Yet another woman seeing my bins "or camera" asked me what looked to her like the question she had been thinking about all the way up the hill.  "Does Texas have its own blue bird?"  I looked at her, she was holding proudly her binoculars.

"Well, no, the same one as the entire region, why?"

"We just saw one down the trail."

"oh, Mexican jays." I replied understanding.

"Yes the Mexican blue bird."  But she did not see to look satisfied with that revelation.

Today we also met some Indian tourists.  They looked all professional, with high end hiking sticks, new packs and they were displaying some serious use of those sticks, like that was the goal not a by product.  I got out of her way. She said something to me that I had no idea what it was (it almost sounded like "help me please!") Maybe  was her look but it was like they had watched a Youtube of how to use hiking sticks.  The wife, however, decked in pink, because...I guess everyone hikes in pink was using so much force with the sticks she was wearing herself out and was carrying a full pack, and yet they were only a half mile up the trail.  She also had on bad shoes (okay too much shoe watching), but had on an orange UT Longhorns hat on (pink clothing, orange hat??  Quite the clash) farther up the trail they stopped and one could hear arguing in Hindi.

Then there is everyone with enough water carrying gallon jugs by the handle.  Ouch that looks painful!  Today we saw some water stashed by someone for the trip down.  I have to confess I have done that at Glacier back in the day.  Some of it may still be there.  All yuccas, pine trees, rocks look the same on the way down.  I almost lost a stashed mountain bike once, but I digress.

I have also had some odd events, some I have been a casual witness for and a couple caused solely by "strange old Olaf" (naked birding for one),  I'll just leave you with two and not that one.

Let me see....  

1) I had to go up alone once because the person who started with me, had as it would turn out either a mild heart attack or some serious dyspnea just past the water tank. Doing a big year and on a tight schedule I had to go get the bird and get back, so I told him to go down the hill, I would fly up get the bird at dawn and come back. He lived but when I was returning, I was able to put my spotting scope on our vehicle in the parking lot from way up and it was at some distance but his head was clearly falling out the window and it sure looked like his tongue was hanging out.  We called that the "Q sign" in my surgery residency.  A rare "Dotted Q sign" meant a person was out with tongue hanging out with a fly on it.  That was a terrible prognosis, but a Q sign was not much better.  I ran down the hill.  My friend (a non-birder by the way) was just asleep.  His chest discomfort had abated.  I diagnosed him with an MI and called 911 in Florida in 2019.  I was not taking anymore chances them and he got stented in the ER.

2) My friend Jim Brown and I invented a religion up this trail with the sacred Ocotillo and involving Lucifer hummingbirds, ritual bathing, and sacramental wine, pretty much all one needs for a good religion.  Now Ordained for the Church of St, Ocotillo, I look forward to performing more weddings, saying prayers, or just observing the sacred.  I do funerals but those are less fun.

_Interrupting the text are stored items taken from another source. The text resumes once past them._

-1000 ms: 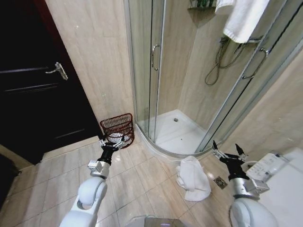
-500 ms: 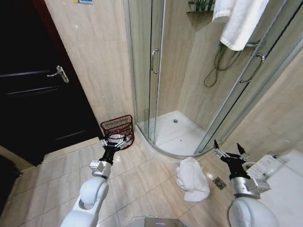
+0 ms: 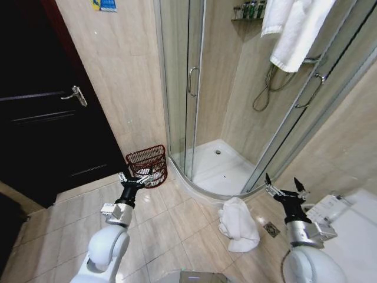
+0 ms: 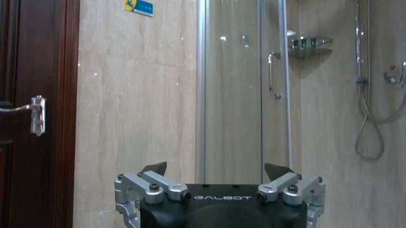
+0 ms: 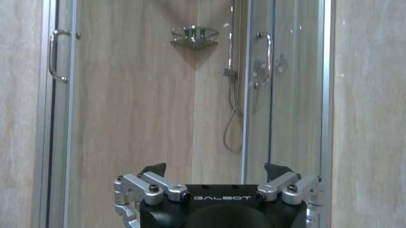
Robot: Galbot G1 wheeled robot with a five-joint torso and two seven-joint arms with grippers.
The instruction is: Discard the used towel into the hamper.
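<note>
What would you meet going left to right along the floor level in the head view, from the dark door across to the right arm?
Dark wooden door → left gripper → dark reddish-brown open-weave hamper → crumpled white towel on the tiles → right gripper, open and empty.

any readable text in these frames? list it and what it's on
"GALBOT": on the body of the left tool.
"GALBOT": on the body of the right tool.
Blue and yellow sticker on the wall beside the door: print too small to read.
Bottles on the shower shelf: labels too small to read.
</note>
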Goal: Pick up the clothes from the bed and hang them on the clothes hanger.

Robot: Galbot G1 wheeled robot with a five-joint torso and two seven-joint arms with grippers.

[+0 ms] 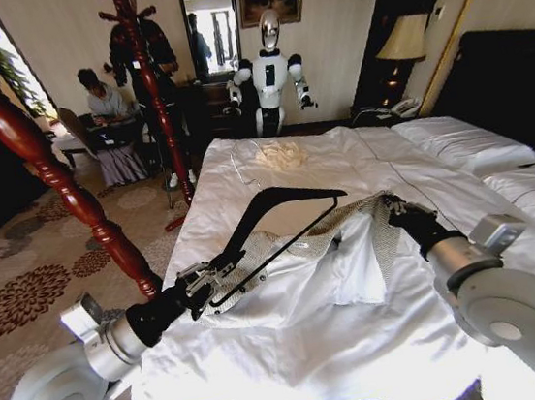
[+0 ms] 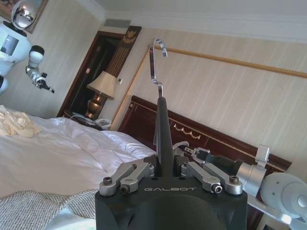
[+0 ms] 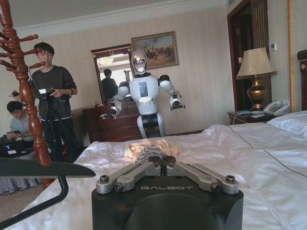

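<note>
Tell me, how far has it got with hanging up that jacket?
About midway, I'd judge. Done: the left hand has the black hanger off the bed, gripped near its hook. In hand: the right hand pinches the grey tweed jacket at its edge, next to the hanger. Left: most of the jacket lies on the duvet, not on the hanger.

The jacket [image 1: 348,221] is rough speckled knit; the bed [image 1: 383,342] wears smooth white cloth; the hanger [image 1: 282,198] looks matt black, with a shiny metal hook.
</note>
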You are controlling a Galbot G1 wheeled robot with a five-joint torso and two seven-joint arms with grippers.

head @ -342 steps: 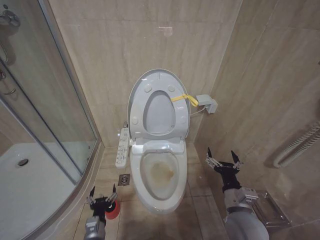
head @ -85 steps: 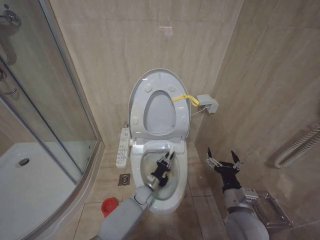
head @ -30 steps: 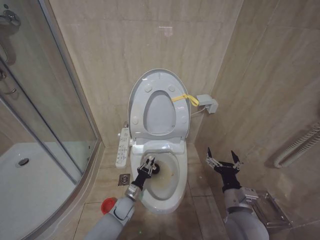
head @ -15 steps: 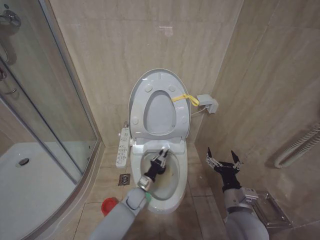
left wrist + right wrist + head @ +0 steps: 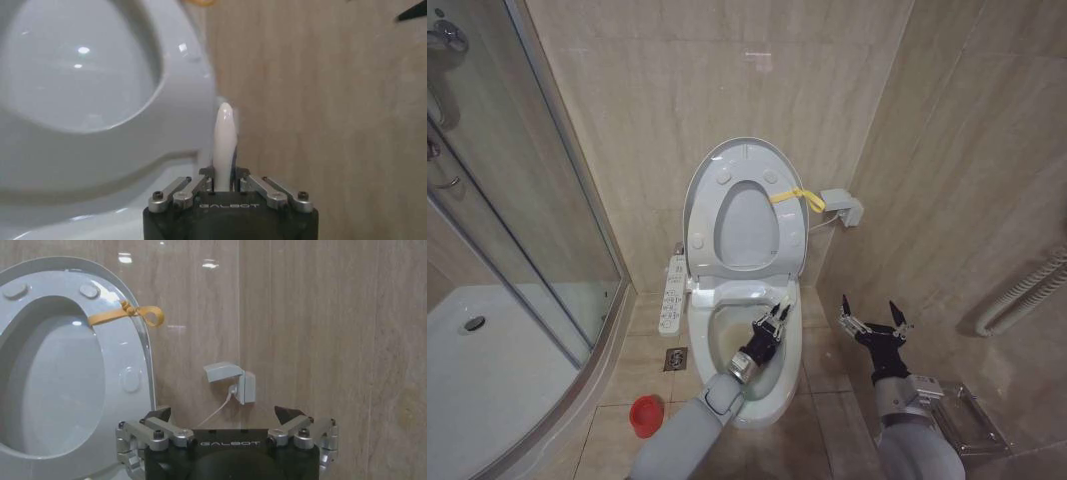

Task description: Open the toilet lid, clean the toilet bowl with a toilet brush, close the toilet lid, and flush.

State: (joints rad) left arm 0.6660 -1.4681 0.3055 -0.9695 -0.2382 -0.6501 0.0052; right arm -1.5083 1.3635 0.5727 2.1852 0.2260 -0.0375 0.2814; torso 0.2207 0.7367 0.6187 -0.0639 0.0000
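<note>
"GALBOT" is the only legible text, and it shows twice. First one is on the black body of my left gripper, embossed just behind the finger bases, centred under the white toilet brush handle that stands between my fingers. Second one is on the black body of my right gripper, same spot, just behind and midway between the two finger bases. The side control panel has buttons, but the markings on them are too small to read.
</note>
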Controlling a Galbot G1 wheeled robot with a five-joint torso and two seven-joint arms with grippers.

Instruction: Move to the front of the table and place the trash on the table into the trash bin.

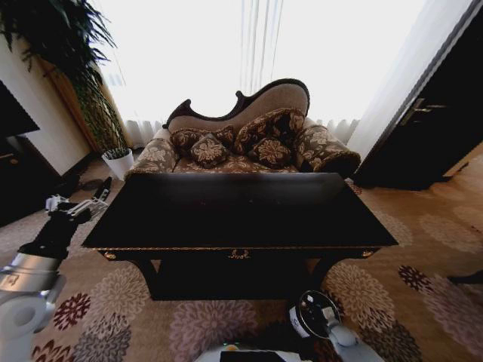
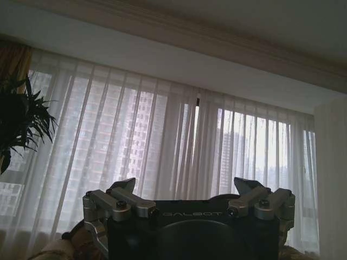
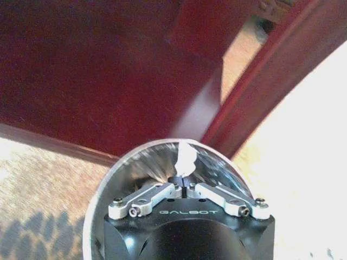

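I have the large black wooden table with its glossy top [image 1: 241, 215] squarely before me, the small gold ornament [image 1: 239, 254] on its front edge dead ahead, so the drive to the front looks done. My right gripper [image 3: 184, 181] hangs low in front of the table, over the mouth of the small round trash bin [image 3: 135, 165], whose rim curves under it. Its fingertips are pinched together on a crumpled white tissue [image 3: 185, 157], held above the bin's inside, which I judge is where it should be let go. In the head view the same bin [image 1: 314, 314] sits on the flowered carpet just in front of the table's right leg. My left gripper [image 1: 84, 205] is parked beside the table's left end, raised, jaws spread wide and holding nothing, well out of the way. On the tabletop I can make out no other litter against the dark sheen.
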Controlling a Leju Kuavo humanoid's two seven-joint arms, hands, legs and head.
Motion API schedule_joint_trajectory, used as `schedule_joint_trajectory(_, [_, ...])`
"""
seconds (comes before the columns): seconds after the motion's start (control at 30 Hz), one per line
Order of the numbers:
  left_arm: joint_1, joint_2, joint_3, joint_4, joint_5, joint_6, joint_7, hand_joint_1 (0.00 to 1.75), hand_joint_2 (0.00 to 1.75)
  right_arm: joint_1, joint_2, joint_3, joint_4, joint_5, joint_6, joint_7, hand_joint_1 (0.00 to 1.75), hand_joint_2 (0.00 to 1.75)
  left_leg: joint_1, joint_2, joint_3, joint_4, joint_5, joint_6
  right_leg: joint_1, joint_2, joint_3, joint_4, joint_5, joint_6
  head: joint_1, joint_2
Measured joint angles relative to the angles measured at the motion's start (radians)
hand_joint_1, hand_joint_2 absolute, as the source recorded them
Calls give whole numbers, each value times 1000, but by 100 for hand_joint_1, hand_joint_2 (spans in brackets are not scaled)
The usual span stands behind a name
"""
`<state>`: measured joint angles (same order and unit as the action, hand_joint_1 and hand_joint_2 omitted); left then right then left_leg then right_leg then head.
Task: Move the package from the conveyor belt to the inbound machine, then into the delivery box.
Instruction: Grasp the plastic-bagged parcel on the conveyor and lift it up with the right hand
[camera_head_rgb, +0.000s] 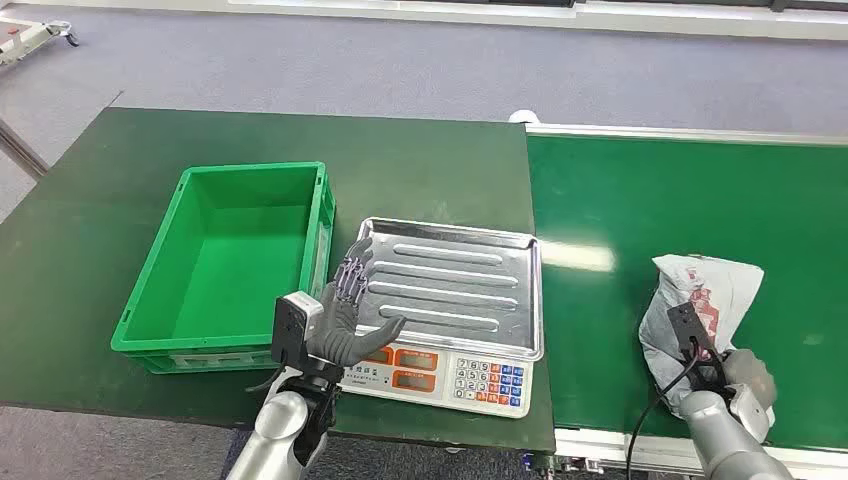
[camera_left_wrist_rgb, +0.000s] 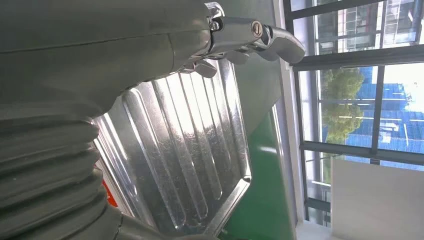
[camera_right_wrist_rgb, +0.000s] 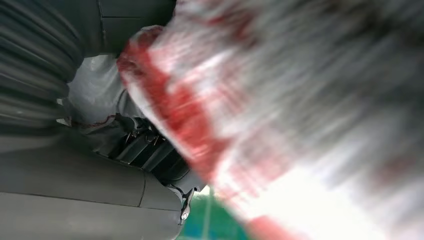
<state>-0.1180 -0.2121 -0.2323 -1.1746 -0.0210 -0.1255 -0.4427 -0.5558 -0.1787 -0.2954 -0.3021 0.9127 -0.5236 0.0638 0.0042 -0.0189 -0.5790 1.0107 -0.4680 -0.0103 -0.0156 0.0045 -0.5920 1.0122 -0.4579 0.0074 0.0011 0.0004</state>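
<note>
The package, a crumpled white bag with red print, sits on the green conveyor belt near its front edge, on the robot's right side. The right hand is right up against the near end of the package, low on the belt. In the right wrist view the package is a blur pressed close against the right hand's dark fingers, which curl around its lower fold, so the hand grips the bag. The right arm comes in from the lower edge with its forearm angled toward the package.

To the left of the belt, on the dark green bench, stands a weighing scale with a ribbed steel tray and a keypad along the front. The left hand hovers over the scale's near left corner, palm up-facing forward, fingers spread apart and holding nothing. In the left wrist view the steel tray lies just beneath the hand.

A green plastic box stands on the bench just beside the scale's left side.
</note>
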Motion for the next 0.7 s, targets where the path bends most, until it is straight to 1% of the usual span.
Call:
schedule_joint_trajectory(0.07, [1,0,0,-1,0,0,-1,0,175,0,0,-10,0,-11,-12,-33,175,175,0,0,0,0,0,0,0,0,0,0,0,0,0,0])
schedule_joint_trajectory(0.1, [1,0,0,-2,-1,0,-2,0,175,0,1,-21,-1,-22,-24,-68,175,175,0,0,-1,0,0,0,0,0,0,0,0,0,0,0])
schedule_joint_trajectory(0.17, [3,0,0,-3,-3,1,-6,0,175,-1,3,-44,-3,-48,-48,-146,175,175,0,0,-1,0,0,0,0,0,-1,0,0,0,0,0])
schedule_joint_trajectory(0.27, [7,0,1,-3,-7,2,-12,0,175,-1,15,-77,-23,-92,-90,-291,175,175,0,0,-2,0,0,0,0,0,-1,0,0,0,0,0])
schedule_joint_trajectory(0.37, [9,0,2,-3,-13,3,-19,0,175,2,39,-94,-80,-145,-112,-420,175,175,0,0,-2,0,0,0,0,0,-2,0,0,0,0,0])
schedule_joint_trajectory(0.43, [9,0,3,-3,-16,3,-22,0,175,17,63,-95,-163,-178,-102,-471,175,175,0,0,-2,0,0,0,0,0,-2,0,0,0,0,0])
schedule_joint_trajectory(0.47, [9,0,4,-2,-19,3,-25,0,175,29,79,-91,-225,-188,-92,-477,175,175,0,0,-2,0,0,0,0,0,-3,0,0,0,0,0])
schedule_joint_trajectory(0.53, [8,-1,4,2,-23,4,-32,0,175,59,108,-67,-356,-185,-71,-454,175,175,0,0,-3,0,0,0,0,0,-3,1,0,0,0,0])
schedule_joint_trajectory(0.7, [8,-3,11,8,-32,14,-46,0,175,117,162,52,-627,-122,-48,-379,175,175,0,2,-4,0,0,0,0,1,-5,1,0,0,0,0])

We travel with an Ocotillo, who born in Texas in 2018 and has returned home this week.  He (named Occy)  has 40,000 miles on him.


I might ask Carolyn who owns the Christmas Mountain Oasis to join, but she may ban me from her Lucifer hummingbird spot and that would be tragic.


Lucifer Hummingbird yesterday, with the Ocotillo in bloom they are feeding on them and not feeder birds although this male had taken up a territory and was not giving it up.

I have run into many birders up on the trail, nobody it seems or few do their homework.  The Lucifer spot? Never heard of it, where to see Colimas?  None, or little knowledge.  
They leave too late up the trail or waste their time looking way too low, even in the parking lot.  One person swore she saw it at the parking lot.  Even showed me a picture.  It was a Say's phoebe.  Mexican whippoorwills......here?  Everyone just looks at me but again, you need to be on the trail at dark.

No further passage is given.